Salis condannata: sfruttava e umiliava due collaboratori. Ora dovrà risarcirli

«Li conoscevo da molto, avevano seguito per primi e da vicino la mia vicenda in carcere»: così Ilaria Salis, eurodeputata di Avs, aveva spiegato l’altro giorno la sua decisione di assumere all’Europarlamento come suoi assistenti Valentina Dadda e Francois Gelmetti, licenziati in tronco e senza preavviso pochi mesi dopo. Bastava così poco per essere selezionati per un posto dorato a Bruxelles? La domanda è rimasta senza risposta, visto che il loro curriculum non è mai stato depositato. Ieri si scopre che i due ex collaboratori della Salis hanno alle spalle un percorso piuttosto lontano dalla militanza nei centri sociali. La Dadda (e di rimbalzo Gelmetti, suo compagno di vita) è la rampolla di una famiglia nobile veneziana, proprietaria di un palazzo che porta il suo nome, Ca’ Dadda. E la ragazza ha messo a reddito il patrimonio di famiglia, ristrutturandolo e trasformandolo in una struttura turistica di lusso.

A renderlo noto è ieri il Gazzettino, con un articolo che descrive nei dettagli la struttura, a poca distanza dal Ponte di Rialto, composto da due piani e da una terrazza di trenta metri quadri che guarda sul Canal Grande. Nel sito di presentazione, Valentina Dadda scrive così: «Ho trascorso qui la mia infanzia - scrive Dadda sul sito del palazzo - circondata dai riflessi scintillanti dell’acqua e da stanze piene di ricordi di famiglia. Ca’ Dadda non è solo una casa, è un pezzo di storia viva e condividerla con voi è un privilegio».

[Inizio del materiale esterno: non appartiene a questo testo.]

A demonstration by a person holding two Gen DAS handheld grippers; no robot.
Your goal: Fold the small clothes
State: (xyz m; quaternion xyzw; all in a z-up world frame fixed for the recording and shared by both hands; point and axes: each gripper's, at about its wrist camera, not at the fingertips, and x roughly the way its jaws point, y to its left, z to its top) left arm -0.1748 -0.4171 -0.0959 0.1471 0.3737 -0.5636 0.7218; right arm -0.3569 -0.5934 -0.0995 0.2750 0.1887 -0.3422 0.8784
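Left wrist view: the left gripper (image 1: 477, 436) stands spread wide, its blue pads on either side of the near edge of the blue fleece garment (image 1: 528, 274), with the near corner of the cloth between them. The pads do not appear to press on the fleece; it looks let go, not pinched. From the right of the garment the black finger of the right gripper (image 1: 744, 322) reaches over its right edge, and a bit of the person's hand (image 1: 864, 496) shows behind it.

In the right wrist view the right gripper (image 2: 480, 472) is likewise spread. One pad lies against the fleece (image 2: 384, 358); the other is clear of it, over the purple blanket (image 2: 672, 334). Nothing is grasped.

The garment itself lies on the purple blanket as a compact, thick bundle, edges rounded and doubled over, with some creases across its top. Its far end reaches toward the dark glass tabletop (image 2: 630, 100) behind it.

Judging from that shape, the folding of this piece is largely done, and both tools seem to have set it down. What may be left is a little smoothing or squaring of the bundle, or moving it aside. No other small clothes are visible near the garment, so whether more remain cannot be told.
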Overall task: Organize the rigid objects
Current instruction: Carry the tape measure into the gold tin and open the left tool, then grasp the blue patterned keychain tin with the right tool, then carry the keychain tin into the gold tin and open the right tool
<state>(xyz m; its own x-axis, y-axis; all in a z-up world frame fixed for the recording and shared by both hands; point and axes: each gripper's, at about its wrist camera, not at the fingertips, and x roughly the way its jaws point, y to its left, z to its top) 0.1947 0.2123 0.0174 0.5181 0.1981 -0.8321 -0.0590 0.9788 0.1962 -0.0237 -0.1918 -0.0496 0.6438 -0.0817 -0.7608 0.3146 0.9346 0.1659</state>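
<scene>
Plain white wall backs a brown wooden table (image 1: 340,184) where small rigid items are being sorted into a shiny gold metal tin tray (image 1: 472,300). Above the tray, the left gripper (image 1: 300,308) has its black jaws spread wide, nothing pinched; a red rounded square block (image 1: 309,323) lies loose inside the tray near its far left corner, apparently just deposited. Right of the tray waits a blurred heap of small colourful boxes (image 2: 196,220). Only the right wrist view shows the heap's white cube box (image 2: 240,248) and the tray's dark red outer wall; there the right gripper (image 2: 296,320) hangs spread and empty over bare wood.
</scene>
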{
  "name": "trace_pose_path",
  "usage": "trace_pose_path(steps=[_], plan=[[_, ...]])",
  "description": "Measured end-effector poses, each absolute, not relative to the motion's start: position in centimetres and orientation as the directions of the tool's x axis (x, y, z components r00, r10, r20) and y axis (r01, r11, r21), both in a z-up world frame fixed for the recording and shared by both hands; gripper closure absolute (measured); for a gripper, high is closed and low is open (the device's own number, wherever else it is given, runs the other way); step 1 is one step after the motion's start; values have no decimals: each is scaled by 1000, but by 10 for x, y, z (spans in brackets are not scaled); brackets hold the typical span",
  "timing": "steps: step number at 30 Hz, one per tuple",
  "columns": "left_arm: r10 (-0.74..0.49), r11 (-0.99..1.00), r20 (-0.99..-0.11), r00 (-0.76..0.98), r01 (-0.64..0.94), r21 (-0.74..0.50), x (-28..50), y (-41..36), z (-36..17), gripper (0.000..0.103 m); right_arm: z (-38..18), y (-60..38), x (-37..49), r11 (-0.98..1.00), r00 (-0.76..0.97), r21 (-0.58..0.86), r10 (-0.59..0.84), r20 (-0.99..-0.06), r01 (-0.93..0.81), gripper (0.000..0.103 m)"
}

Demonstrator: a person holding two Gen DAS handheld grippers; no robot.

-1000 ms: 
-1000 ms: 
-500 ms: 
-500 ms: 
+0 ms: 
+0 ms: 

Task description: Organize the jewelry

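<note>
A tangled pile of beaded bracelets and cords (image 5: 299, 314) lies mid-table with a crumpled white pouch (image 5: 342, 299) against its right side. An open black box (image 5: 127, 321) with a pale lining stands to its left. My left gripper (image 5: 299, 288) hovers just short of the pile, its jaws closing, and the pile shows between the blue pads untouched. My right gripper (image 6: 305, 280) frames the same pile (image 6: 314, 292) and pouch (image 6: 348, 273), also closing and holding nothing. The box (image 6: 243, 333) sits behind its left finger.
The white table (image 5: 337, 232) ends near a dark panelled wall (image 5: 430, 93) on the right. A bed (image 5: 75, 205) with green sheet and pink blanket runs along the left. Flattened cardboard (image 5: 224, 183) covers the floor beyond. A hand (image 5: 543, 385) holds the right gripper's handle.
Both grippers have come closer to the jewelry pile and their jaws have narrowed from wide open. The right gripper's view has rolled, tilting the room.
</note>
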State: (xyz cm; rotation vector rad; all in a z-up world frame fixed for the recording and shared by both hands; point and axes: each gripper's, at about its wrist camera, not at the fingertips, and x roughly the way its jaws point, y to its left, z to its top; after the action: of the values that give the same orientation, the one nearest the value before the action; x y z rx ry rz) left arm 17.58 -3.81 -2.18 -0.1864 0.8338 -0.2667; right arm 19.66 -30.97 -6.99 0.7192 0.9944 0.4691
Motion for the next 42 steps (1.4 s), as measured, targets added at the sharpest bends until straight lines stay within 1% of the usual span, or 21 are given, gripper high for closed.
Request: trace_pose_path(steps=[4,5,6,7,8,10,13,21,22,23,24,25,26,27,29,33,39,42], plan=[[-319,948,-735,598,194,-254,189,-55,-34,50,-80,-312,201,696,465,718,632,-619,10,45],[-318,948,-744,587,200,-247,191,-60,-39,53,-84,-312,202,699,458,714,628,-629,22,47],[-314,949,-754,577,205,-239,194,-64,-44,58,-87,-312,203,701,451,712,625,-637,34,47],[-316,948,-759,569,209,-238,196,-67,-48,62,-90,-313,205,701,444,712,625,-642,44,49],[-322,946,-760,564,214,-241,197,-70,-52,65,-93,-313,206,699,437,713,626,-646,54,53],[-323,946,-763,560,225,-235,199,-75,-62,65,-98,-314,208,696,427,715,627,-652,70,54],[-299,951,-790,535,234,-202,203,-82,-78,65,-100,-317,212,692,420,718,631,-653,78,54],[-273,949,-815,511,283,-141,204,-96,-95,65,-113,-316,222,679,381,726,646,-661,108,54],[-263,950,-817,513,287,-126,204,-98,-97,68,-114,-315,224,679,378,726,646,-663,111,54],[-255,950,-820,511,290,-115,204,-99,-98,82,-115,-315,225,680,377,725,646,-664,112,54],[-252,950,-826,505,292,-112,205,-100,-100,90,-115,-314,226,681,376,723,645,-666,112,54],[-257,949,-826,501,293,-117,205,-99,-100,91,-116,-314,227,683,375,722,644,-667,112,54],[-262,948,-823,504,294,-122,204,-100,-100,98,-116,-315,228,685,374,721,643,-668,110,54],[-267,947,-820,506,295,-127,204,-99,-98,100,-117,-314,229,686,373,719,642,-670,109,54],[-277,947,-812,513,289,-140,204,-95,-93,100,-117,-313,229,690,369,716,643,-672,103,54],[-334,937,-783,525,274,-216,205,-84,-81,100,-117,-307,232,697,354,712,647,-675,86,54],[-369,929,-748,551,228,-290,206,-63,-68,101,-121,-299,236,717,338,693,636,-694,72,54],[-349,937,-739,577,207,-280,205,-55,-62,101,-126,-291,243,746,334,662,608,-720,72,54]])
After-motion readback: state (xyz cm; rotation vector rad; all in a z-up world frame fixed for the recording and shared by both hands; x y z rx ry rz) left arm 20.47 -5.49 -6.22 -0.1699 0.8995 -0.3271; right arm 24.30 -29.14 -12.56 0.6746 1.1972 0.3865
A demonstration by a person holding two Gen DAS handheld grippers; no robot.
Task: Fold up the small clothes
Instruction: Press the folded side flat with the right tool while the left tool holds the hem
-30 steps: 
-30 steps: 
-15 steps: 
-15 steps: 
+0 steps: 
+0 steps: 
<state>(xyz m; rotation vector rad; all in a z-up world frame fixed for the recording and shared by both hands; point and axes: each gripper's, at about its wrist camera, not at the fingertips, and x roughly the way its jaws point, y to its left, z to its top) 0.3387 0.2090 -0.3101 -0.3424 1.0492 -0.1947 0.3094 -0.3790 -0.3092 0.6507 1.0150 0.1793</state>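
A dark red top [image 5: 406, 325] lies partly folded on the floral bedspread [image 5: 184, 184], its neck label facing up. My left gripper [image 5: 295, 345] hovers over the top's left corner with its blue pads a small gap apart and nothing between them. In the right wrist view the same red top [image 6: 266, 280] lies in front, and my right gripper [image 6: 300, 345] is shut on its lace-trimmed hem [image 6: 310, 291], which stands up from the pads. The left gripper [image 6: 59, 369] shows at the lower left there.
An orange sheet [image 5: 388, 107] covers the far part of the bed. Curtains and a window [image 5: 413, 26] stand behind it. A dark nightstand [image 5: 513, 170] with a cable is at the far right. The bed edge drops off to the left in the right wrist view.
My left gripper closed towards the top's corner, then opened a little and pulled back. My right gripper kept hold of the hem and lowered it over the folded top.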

Certo, quale percorso mentale abbia portato la rampolla dei Dadda a innamorarsi della causa di una estremista accusata di massacrare gli avversari politici, sul sito non viene spiegato. Di rimando, nelle dichiarazioni della Salis, non appare chiaro quali talenti l’onorevole abbia visto nella giovane albergatrice veneziana e nel suo fidanzato tali da farli ritenere in grado di svolgere la marea di compiti che affidò loro poco dopo l’elezione, compreso - testuale - «l’ideazione di progetti finalizzati alla valorizzazione del ruolo parlamentare europeo in seno al Parlamento Europeo». Ed in effetti l’amore è durato poco: licenziamento, ricorso al giudice, riassunzione, megarisarcimento, la Salis che li accusa di avere avuto dall’inizio «secondi fini». D’altronde, come diceva Mario Capanna: mai fidarsi dei compagni troppo ricchi.